I guard her from eyes, seeking refuge with ✿ The Lord of mankind and of morning-light.

The two then made acquaintance and “follows what follows.”

[17]. Arab. “Akásirah,” explained (vol. i., 75) as the plur. of Kisrá.

[18]. The dearest ambition of a slave is not liberty but to have a slave of his own. This was systematised by the servile rulers known in history as the Mameluke Beys and to the Egyptians as the Ghuzz. Each had his household of servile pages and squires, who looked forward to filling the master’s place as knight or baron.

[19]. The well-known capital of Al-Yaman, a true Arabia Felix, a Paradise inhabited by demons in the shape of Turkish soldiery and Arab caterans.

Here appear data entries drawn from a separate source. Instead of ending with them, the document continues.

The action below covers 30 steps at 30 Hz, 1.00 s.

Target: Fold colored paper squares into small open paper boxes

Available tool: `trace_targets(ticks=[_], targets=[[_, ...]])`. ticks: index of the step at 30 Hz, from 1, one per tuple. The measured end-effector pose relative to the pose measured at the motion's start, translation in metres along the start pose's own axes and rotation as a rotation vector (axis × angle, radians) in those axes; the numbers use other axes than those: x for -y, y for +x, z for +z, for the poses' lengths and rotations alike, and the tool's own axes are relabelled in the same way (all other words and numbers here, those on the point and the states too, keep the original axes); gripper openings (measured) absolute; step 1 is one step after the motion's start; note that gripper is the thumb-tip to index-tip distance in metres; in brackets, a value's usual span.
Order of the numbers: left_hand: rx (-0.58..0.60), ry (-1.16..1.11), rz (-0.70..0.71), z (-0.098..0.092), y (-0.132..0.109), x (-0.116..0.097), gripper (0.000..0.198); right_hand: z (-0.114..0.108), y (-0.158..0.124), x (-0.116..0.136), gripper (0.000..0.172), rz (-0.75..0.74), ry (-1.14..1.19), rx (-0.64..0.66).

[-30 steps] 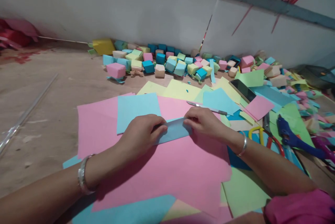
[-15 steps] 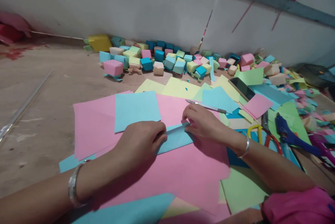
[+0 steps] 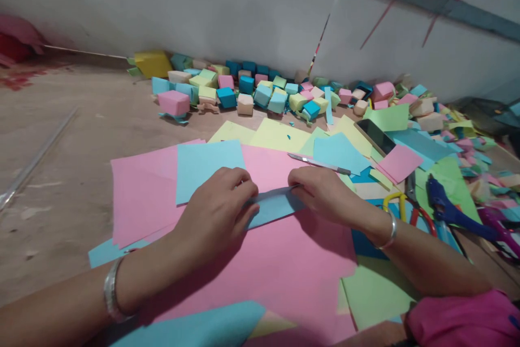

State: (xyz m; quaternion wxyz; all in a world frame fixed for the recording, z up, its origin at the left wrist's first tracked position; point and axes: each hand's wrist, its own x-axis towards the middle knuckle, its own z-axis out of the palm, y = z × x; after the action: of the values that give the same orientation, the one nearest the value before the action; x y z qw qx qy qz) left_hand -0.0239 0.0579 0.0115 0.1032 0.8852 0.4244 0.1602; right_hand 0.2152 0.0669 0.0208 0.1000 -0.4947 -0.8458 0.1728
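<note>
Folded blue paper [image 3: 275, 207] in two-handed grip [image 3: 221, 206]

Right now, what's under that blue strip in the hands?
Pink paper shows around the blue strip; whatever lies directly beneath is covered by the strip itself, so I can't tell.

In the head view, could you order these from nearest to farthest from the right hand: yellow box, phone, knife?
1. Knife: just beyond the right hand.
2. Phone: farther back, to the right.
3. Yellow box: far back, to the left.
</note>
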Motion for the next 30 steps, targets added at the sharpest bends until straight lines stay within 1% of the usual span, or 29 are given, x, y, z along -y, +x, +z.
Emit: trace_targets(ticks=[2, 5, 7, 8, 11, 15, 18, 21, 23, 26, 30], targets=[[-0.009, -0.005, -0.017, 0.0, 0.001, 0.003, 0.017, -0.001, -0.001, 0.001, 0.019, -0.02, 0.049, -0.041], [0.06, -0.05, -0.103, -0.001, 0.003, 0.005, 0.019, -0.001, -0.001, 0.0, 0.027, -0.033, 0.13, -0.133], [0.096, -0.113, -0.156, -0.002, 0.004, 0.006, 0.02, 0.0, -0.001, -0.001, 0.032, -0.029, 0.137, -0.155], [0.098, -0.143, -0.173, -0.003, 0.005, 0.006, 0.02, 0.0, 0.0, -0.001, 0.03, -0.034, 0.124, -0.143], [0.1, -0.213, -0.207, -0.005, 0.008, 0.005, 0.019, -0.001, 0.002, 0.001, 0.019, -0.037, 0.056, -0.062], [0.127, -0.301, -0.264, -0.008, 0.011, 0.003, 0.017, 0.002, 0.006, 0.004, 0.019, 0.021, -0.067, 0.016], [0.122, -0.342, -0.277, -0.008, 0.013, 0.004, 0.02, 0.006, 0.009, 0.003, 0.017, 0.049, -0.137, 0.05], [0.122, -0.317, -0.267, -0.007, 0.013, 0.006, 0.025, 0.01, 0.011, -0.002, 0.017, 0.054, -0.217, 0.091], [0.14, -0.279, -0.256, -0.006, 0.013, 0.006, 0.025, 0.014, 0.01, -0.005, 0.017, 0.013, -0.273, 0.104], [0.141, -0.235, -0.25, -0.004, 0.014, 0.007, 0.021, 0.021, 0.009, -0.008, 0.02, -0.09, -0.379, 0.041], [0.125, -0.153, -0.258, 0.001, 0.014, 0.009, 0.014, 0.031, 0.01, -0.009, 0.028, -0.162, -0.537, -0.108]])
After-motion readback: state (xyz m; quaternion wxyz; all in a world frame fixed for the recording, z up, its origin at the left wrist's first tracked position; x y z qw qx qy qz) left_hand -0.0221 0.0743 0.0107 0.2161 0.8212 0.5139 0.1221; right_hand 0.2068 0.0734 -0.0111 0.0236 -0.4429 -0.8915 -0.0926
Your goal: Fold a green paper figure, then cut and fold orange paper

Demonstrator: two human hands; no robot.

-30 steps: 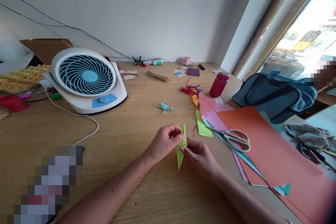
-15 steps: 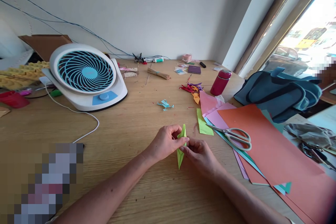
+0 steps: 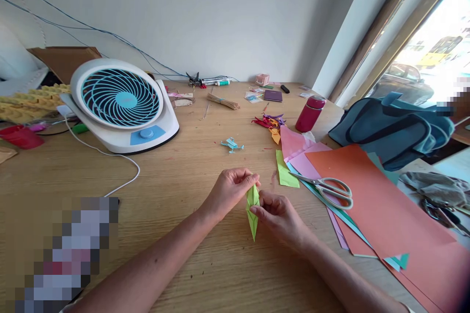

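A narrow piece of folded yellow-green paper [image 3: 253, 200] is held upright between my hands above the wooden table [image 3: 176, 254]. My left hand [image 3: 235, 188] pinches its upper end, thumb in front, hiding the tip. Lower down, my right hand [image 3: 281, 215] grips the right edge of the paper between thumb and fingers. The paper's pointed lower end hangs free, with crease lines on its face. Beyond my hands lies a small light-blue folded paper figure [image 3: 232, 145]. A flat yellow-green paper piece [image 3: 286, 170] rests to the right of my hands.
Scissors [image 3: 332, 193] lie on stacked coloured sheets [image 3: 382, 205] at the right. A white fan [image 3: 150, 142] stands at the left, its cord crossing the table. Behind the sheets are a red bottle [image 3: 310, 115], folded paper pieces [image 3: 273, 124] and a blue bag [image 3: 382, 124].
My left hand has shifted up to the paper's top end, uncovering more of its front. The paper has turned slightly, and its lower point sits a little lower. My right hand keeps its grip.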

According to Moslem writers Sana’a was founded by Shem son of Noah who, wandering southward with his posterity after his father’s death, and finding the site delightful, dug a well and founded the citadel, Ghamdán, which afterwards contained a Maison Carrée rivalling (or attempting to rival) the Meccan Ka’abah. The builder was Surahbíl who, says M. C. de Perceval coloured its four faces red, white, golden and green; the central quadrangle had seven stories (the planets) each forty cubits high, and the lowest was a marble hall ceiling’d with a single slab. At the four corners stood hollow lions through whose mouths the winds roared. This palatial citadel-temple was destroyed by order of Caliph Omar. The city’s ancient name was Azal or Uzal whom some identify with one of the thirteen sons of Joktan (Genesis xi. 27): it took its present name from the Ethiopian conquerors (they say) who, seeing it for the first time, cried “Hazá Sana’ah!” meaning in their tongue, this is commodious, etc. I may note that the word is Kisawahili (Zanzibarian) e.g. “Yámbo sáná—is the state good?” Sana’a was the capital of the Tabábi’ah or Tobba Kings who judaized; and the Abyssinians with their Negush made it Christian while the Persians under Anushirwán converted it to Guebrism. It is now easily visited but to little purpose; excursions in the neighbourhood being deadly dangerous. Moreover the Turkish garrison would probably murder a stranger who sympathised with the Arabs, and the Arabs kill one who took part with their hated and hateful conquerors. The late Mr. Shapira of Jerusalem declared that he had visited it and Jews have great advantages in such travel. But his friends doubted him.

[20]. The Bresl. Edit. (iii. 347) prints three vile errors in four lines.

[21]. Alcove is a corruption of the Arab. Al-Kubbah (the dome) through Span. and Port.

[22]. Easterns as a rule sleep with head and body covered by a sheet or in cold weather a blanket. The practice is doubtless hygienic, defending the body from draughts when the pores are open; but Europeans find it hard to adopt; it seems to stop their breathing. Another excellent practice in the East and, indeed amongst barbarians and savages generally, is training children to sleep with mouths shut: in after life they never snore and in malarious lands they do not require Outram’s “fever-guard,” a swathe of muslin over the mouth. Mr. Catlin thought so highly of the “shut mouth” that he made it the subject of a book.

[23]. Arab. “Hanzal” = coloquintida, an article often mentioned by Arabs in verse and prose; the bright coloured little gourd attracts every eye by its golden glance when travelling through the brown-yellow waste of sand and clay. A favourite purgative (enough for a horse) is made by filling the inside with sour milk which is drunk after a night’s soaking: it is as active as the croton-nut of the Gold Coast.

[24]. The Bresl. Edit. iii. 354 sends him to the “land of Sín” (China).